◆ **TASK ITEM**: Copy, exactly as written, the lines that begin at the one containing "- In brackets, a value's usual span" and end at the one containing "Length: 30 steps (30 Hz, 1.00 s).". Skip any pictures in the data below.

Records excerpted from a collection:
★ ★ ★
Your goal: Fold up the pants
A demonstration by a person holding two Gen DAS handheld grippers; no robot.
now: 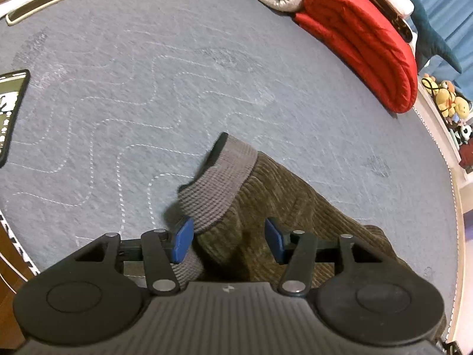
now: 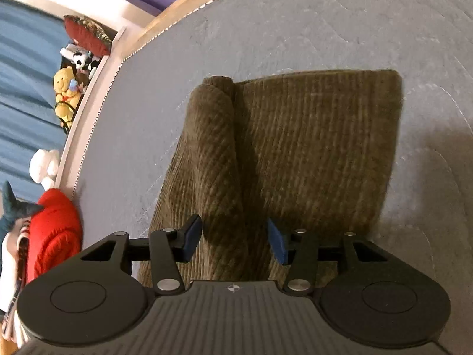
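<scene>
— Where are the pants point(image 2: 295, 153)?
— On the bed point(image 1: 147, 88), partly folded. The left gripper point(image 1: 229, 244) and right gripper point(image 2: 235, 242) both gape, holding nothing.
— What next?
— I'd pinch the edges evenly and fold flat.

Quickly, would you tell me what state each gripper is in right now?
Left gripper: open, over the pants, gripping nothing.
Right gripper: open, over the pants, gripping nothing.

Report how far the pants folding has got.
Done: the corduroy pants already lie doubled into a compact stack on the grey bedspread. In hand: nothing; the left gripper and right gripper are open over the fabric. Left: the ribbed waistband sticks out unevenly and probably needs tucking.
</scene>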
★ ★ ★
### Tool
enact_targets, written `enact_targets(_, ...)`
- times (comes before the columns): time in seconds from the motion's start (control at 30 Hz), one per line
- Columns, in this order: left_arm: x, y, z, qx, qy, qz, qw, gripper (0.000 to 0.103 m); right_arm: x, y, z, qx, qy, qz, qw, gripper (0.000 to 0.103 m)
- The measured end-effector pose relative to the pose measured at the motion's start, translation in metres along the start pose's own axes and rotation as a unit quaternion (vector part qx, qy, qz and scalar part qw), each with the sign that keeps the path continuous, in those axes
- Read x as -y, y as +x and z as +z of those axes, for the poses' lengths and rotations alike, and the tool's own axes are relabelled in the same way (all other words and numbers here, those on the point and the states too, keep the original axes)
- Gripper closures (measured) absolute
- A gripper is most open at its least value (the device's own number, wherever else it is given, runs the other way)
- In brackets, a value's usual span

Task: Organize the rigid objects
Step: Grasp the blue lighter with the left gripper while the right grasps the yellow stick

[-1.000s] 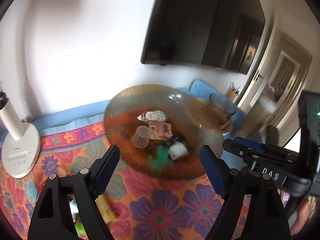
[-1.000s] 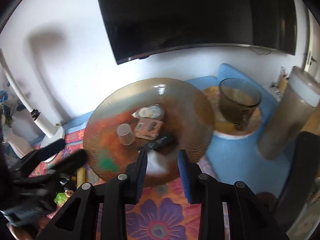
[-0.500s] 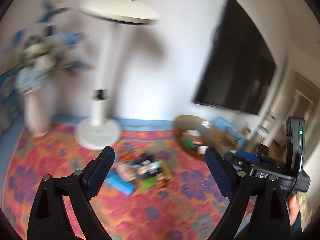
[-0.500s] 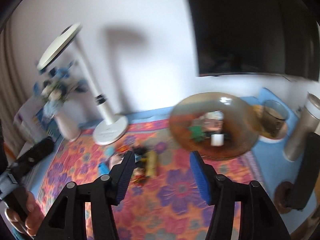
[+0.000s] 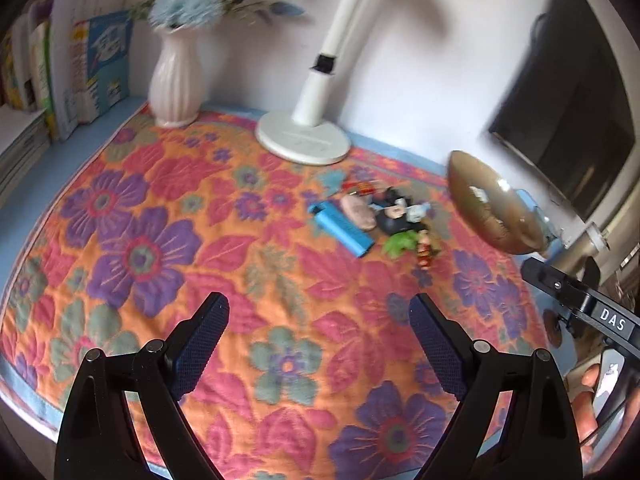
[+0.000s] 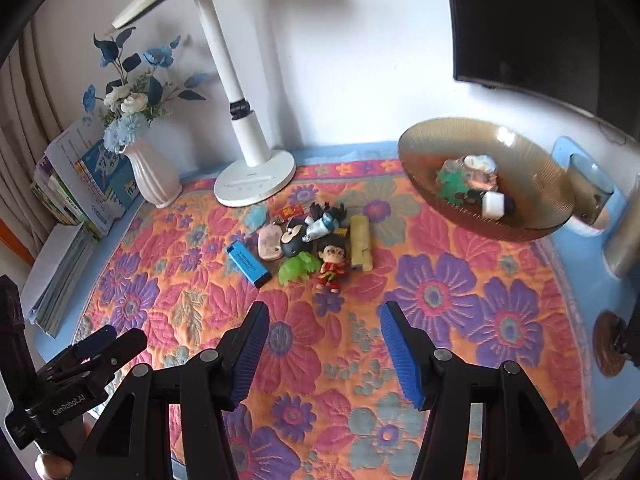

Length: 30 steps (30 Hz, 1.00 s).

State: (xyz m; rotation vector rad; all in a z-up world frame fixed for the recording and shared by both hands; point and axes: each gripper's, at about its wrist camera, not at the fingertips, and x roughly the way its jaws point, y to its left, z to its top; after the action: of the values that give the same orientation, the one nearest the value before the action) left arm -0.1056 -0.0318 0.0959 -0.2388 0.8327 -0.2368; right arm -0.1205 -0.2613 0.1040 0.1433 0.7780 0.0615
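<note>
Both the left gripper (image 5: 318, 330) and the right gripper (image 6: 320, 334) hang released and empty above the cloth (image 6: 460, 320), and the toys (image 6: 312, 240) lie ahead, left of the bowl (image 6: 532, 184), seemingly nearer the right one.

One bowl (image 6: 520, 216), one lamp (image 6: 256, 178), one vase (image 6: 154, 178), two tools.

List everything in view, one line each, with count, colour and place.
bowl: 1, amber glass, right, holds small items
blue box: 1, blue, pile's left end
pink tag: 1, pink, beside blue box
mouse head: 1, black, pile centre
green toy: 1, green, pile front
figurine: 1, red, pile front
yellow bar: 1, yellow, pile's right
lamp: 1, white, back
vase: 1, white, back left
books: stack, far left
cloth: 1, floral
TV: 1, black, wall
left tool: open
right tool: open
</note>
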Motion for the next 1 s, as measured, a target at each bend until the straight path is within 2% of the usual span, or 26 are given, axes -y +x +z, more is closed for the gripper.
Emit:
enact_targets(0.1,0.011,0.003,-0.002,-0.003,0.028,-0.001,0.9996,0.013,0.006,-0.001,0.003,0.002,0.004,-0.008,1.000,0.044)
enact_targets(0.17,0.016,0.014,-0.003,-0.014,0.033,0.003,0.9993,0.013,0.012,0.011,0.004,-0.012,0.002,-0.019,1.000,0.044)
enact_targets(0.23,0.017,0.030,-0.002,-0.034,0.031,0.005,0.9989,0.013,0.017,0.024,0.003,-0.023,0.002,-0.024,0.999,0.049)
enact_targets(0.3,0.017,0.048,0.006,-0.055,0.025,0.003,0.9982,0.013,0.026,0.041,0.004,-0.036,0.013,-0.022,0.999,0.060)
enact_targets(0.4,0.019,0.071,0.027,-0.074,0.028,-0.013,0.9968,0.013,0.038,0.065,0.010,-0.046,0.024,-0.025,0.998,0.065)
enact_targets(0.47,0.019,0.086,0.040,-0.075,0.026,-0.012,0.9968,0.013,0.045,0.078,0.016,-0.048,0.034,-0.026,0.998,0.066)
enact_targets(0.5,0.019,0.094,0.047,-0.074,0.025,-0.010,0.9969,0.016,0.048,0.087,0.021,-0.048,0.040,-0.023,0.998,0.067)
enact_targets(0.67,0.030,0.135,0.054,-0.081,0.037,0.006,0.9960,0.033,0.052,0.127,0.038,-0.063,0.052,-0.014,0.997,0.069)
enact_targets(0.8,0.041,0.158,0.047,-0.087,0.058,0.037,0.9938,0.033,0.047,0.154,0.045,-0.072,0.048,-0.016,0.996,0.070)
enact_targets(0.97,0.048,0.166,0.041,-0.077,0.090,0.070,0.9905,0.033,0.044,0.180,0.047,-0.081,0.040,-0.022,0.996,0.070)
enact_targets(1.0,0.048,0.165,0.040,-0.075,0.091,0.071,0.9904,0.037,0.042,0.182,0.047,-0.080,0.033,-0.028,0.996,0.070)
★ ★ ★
◆ **ANSWER TO THE PROBLEM**:
- In brackets, a value's usual span

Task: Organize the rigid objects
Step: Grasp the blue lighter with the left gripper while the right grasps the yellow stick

[-1.000s] 
[-1.000s] 
[-0.500s] 
[-0.500s] 
[+0.000s] 
[+0.000s] 

Length: 30 steps (30 Hz, 1.00 s).

No more output is expected here.